Defendants do not dispute that they maintain a policy which affects all members of the proposed class in a similar manner; all female students chances of receiving scholarships are decreased under the SAT-only scholarship regime. The remedy sought is injunctive relief which affects the ability of all female applicants to receive state scholarships. Thus, a Rule 23(b)(2) class action is appropriate.

III. CONCLUSION

The Court finds that the proposed class meets all four requirements of Rule 23(a), and stands firmly within the scope of Rule 23(b)(2). Accordingly, plaintiffs’ motion for class certification is granted. The parties shall appear before the Court at a status conference on July 28 at 10:30 am.

SO ORDERED.

. Why this is so—the subject of much policy debate—is not at issue in this action. This case concerns itself not over whether the test unfairly discriminates against women, but whether New York’s use of SAT scores as the sole criterion for rewarding high school performance is unfairly discriminatory against women.

. These questions are:

1. Do defendants classify applicants for the scholarships solely on the basis of their SAT scores?
2. Does such classification result in female applicants receiving a disproportionately lesser number of scholarships?
3. Is such classification irrational and a violation of plaintiffs’ and other class members’ equal protection rights?
4. Does use of the SAT alone violate Title IX's proscriptions against discriminating on the basis of gender?
5. Does defendants’ use of the SAT to award the scholarships violate the regulations enacted pursuant to Title IX?

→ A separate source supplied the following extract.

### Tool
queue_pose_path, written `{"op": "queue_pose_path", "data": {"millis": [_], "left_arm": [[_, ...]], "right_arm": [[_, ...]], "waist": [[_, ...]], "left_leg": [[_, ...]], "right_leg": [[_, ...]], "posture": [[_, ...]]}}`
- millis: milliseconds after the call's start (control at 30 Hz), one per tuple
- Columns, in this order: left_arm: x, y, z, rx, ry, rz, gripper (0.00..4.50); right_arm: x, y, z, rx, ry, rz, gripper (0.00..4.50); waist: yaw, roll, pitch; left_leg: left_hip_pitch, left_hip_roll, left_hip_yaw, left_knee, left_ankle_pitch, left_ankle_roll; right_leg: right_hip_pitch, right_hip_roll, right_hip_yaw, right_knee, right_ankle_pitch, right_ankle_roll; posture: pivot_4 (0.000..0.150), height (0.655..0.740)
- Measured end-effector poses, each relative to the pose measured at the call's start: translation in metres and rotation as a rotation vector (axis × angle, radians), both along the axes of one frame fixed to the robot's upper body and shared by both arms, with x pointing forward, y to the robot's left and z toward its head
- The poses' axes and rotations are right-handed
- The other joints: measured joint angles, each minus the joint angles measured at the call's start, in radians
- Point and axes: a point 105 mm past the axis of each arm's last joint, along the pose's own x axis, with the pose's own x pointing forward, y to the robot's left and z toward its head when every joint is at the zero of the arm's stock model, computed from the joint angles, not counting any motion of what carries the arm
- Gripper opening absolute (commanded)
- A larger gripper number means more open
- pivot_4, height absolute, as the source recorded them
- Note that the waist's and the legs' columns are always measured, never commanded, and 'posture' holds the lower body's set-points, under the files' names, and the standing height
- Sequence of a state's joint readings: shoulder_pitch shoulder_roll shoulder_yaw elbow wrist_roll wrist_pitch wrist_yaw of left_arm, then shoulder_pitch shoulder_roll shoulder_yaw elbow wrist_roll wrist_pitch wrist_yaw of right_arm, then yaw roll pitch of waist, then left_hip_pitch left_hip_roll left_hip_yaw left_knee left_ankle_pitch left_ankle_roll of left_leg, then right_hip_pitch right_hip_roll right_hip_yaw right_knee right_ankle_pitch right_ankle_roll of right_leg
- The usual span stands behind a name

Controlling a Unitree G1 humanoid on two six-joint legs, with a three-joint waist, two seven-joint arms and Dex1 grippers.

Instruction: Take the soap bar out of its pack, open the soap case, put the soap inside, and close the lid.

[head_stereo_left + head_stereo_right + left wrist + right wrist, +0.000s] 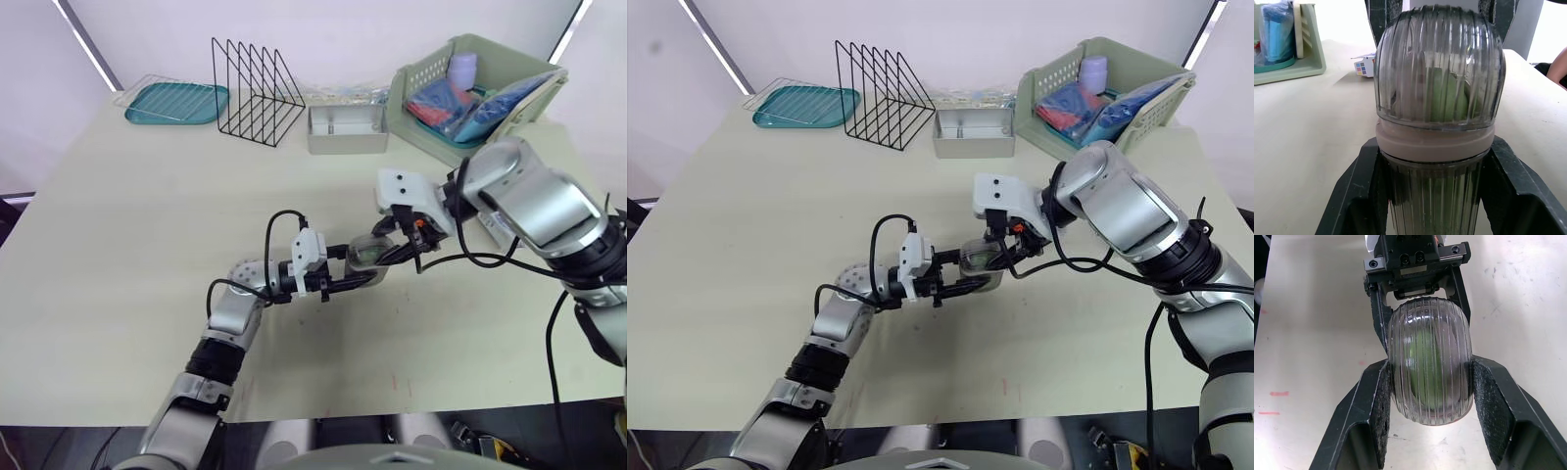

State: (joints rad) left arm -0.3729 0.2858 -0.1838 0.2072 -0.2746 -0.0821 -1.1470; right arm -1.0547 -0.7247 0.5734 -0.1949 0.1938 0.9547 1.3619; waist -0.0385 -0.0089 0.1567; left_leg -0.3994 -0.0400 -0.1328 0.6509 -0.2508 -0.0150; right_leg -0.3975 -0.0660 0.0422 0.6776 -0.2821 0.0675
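Observation:
The soap case is a clear ribbed capsule with a beige band around its middle, held just above the table centre. The green soap bar lies inside it, and the lid half sits down on the band. My left gripper comes in from the left and is shut on the lower half, its fingers pressed to both sides. From the right, my right gripper is shut on the lid half, its pads against the ribbed walls. The left gripper's fingers show beyond the case.
Along the back edge stand a teal tray, a black wire rack, a grey metal box and a green basket of coloured packs. A small printed box lies on the table. A person's arm is at the table's side.

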Motion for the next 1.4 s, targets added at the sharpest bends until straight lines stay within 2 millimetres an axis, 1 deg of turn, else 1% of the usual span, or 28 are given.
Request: {"op": "queue_pose_path", "data": {"millis": [500, 700, 1167, 1400], "left_arm": [[-0.0007, 0.0020, -0.0011, -0.001, -0.012, 0.012, 1.90], [-0.0022, 0.0022, -0.0010, 0.010, -0.029, 0.008, 1.90], [-0.0066, 0.0002, -0.0015, 0.027, -0.042, -0.010, 1.90], [-0.0067, 0.0009, -0.0014, 0.032, -0.044, -0.011, 1.90]], "right_arm": [[0.0005, 0.0024, -0.0002, 0.005, -0.011, 0.025, 1.84], [-0.0017, 0.0023, 0.0028, 0.014, 0.031, 0.018, 1.84], [-0.0016, 0.0004, 0.0033, 0.012, 0.036, 0.011, 1.84], [-0.0056, -0.0038, 0.0026, 0.002, 0.049, 0.009, 1.84]], "waist": [[-0.003, 0.000, 0.000], [-0.002, 0.000, 0.000], [0.000, 0.000, 0.000], [0.000, 0.000, 0.000]], "left_leg": [[0.001, 0.000, 0.000, 0.000, 0.000, 0.000], [0.001, 0.000, 0.000, 0.000, 0.000, 0.000], [0.001, 0.000, 0.000, 0.000, 0.000, 0.000], [0.001, 0.000, 0.000, 0.000, 0.000, 0.000]], "right_leg": [[0.000, 0.001, 0.000, 0.000, 0.000, 0.000], [0.000, 0.001, 0.000, 0.000, 0.000, 0.000], [0.000, 0.000, 0.000, 0.000, 0.000, 0.000], [0.000, 0.000, 0.000, 0.000, 0.000, 0.000]], "posture": [[0.150, 0.7400], [0.150, 0.7400], [0.150, 0.7400], [0.150, 0.7400]]}}
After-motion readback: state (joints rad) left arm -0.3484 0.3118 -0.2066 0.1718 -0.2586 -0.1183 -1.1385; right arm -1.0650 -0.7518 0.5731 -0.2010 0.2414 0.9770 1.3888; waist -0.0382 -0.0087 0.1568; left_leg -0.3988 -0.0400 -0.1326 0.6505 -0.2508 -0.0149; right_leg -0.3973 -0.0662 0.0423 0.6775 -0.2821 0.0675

. In their opposition papers, defendants restate this general argument several times, in an attempt to delineate several distinct points. Since defendants' claims rest upon the same premise and cannot be distinguished in any principled manner, the Court will not address each argument individually.

. The cases cited by defendants which refused to certify a class are clearly inapposite since in those cases, unlike the present, class member’s interests were truly in conflict. For example, in In re Gulf Oil/Cities Service Tender Offer Litigation, 112 F.R.D. 383, 388 (S.D.N.Y.1986), some class members were currently employed by the defendants and, thus, their interests were "potentially adverse” to other members of the proposed class. Similarly, in TBK Partners v. Chomeau, 104 F.R.D. 127 (E.D.Mo.1985), plaintiff was subject to certain claims and defenses which other class members were not.

. The Court notes that not one putative class member has come forward to object to either class certification or the relief sought.